2012-11-05 Thread Jeff Janes
On Fri, Nov 2, 2012 at 11:41 AM, Daniel Farina dan...@heroku.com wrote:
 On Fri, Nov 2, 2012 at 10:31 AM, Simon Riggs si...@2ndquadrant.com wrote:
 On 2 November 2012 16:27, Jeff Janes jeff.ja...@gmail.com wrote:
 It would be.  But you are not cancelling the commit, you are
 *attempting* to cancel the commit.  The message you receive explains
 to what extend your attempt succeeded.

 That is correct.

 It is possible to cancel the COMMIT, but only until it happens.

 If people want full two phase commit, that option exists also.

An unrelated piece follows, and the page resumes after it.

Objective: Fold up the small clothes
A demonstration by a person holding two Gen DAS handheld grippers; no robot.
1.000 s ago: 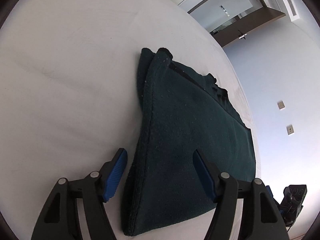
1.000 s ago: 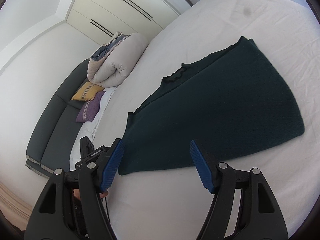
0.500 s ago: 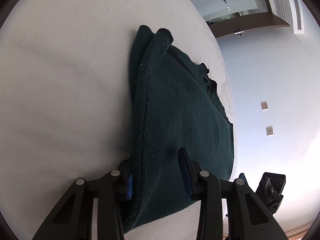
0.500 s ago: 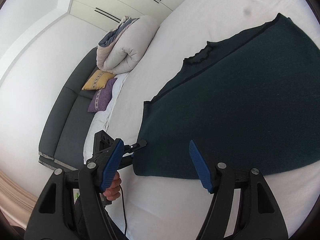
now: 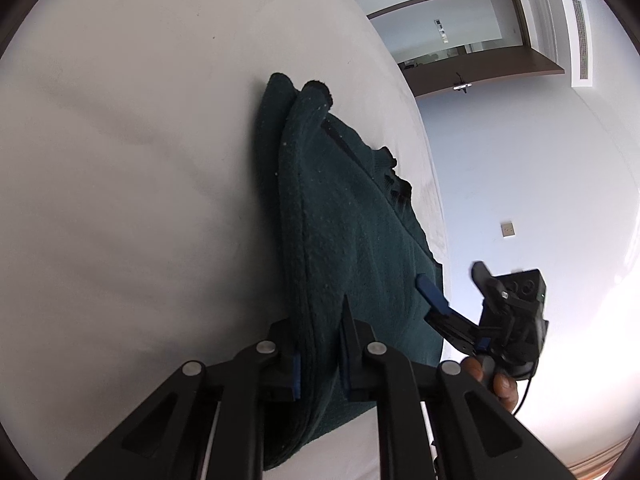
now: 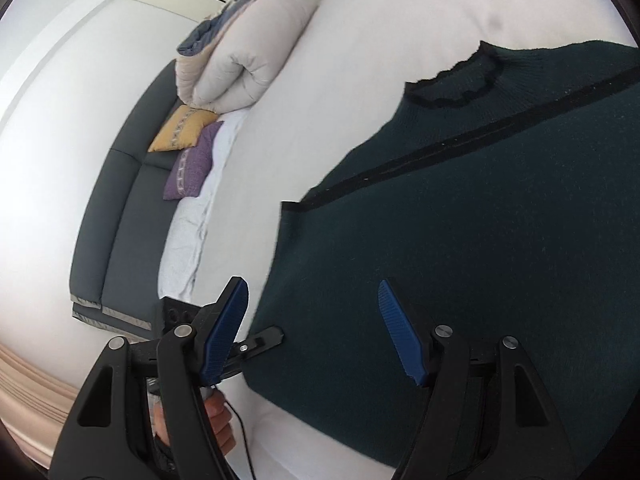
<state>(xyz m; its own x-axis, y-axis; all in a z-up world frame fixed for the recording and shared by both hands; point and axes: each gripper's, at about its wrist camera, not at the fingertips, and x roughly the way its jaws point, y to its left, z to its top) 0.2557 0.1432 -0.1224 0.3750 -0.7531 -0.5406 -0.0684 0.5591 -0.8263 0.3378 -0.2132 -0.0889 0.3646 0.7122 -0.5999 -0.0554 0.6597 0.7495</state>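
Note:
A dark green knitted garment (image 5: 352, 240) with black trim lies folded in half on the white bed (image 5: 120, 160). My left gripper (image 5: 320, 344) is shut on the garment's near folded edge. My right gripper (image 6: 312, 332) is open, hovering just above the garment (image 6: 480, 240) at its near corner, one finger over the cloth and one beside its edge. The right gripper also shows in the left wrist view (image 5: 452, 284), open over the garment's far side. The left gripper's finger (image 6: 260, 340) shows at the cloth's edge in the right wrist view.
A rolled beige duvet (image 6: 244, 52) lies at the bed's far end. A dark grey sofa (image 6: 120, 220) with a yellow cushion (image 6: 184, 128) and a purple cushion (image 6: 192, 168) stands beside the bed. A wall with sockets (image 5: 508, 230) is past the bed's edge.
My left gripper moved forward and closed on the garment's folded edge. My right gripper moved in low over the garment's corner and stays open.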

 I see why it is implemented this way, but it's also still pretty
 unsatisfying because it means that with cancellation requests clients
 are in theory able to commit an unlimited number of transactions,
 synchronous commit or no.

What evil does this allow the client to perpetrate?

 It's probably close enough for most purposes, but what would you think
 about a 2PC-ish mode at the physical (rather than logical/PREPARE
 TRANSACTION) level, whereby the master would insist that its standbys
 have more data written (or at least received...or at least sent) than
 it has guaranteed flushed to its own xlog at any point?

Then if they interrupt the commit, the remote has it permanently but
the local does not.  That would be corruption.

What the DETAIL doesn't make clear about the current system is that
the commit *will* be replicated to the standby *eventually*, unless
the master burns down first.  In particular, if any commit after this
one makes it to the standby, then the interrupted one is guaranteed to
have made it as well.

 This would be a nice invariant to have when dealing with a large
 number of systems, allowing for the catching of some tricky bugs, that
 standbys are always greater-than-or-equal-to the master's XLogPos.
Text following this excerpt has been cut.